Rugova foi eleito duas vezes "presidente" pela comunidade albanesa de Kosovo, em votações ignoradas por Belgrado e não reconhecidas no exterior. Sua popularidade caiu por causa de uma reunião de paz que manteve em abril - em plena campanha sérvia de limpeza étnica contra os albaneses - com o presidente iugoslavo, Slobodan Milosevic, e por sua decisão de exilar-se. Ocupando o espaço deixado por Rugova, o líder do ELK, Hashim Thaci, chefia hoje um autoproclamado governo provisório.
Rugova, em resposta, anunciou que vai unir-se a um conselho administrativo provisório (com sérvios e albaneses) a ser estabelecido pela ONU até a realização de eleições democráticas, previstas por ele para daqui a alguns meses. "Pedimos que todas as forças políticas de Kosovo estejam equitativamente representadas (no conselho), pois é um teste de democracia para nós mesmos", afirmou. Ele considerou "um milagre" a volta de centenas de milhares de refugiados de etnia albanesa - iniciada há um mês, após a retirada das tropas do governo iugoslavo e sua substituição por forças de paz lideradas pela Otan - e prometeu criar condições para que todos os sérvios que fugiram desde então também retornem.
Em Belgrado, seis ativistas da oposição que passavam um abaixo-assinado pela renúncia de Milosevic foram agredidos por um bando de oito radicais, denunciou o Partido Democrático.
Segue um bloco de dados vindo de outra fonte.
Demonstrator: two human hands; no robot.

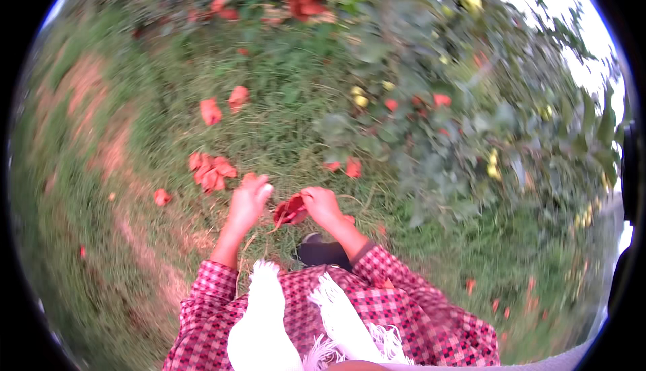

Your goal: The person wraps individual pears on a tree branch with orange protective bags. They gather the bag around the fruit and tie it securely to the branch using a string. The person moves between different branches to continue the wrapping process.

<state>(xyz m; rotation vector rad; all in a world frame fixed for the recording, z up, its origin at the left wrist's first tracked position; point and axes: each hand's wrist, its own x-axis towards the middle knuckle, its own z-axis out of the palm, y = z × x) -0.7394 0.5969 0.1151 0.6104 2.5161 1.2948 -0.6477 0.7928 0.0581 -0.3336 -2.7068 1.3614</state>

Segundo a agremiação, três ativistas tiveram de ser hospitalizados. Milosevic também enfrenta a pressão dos aposentados na capital: hoje, 2 mil marcharam pela cidade pedindo pensões maiores e a renúncia do presidente. Outro protesto ocorreu na cidade de Kragujevac, onde 10 mil pessoas exigiram a saída de Milosevic.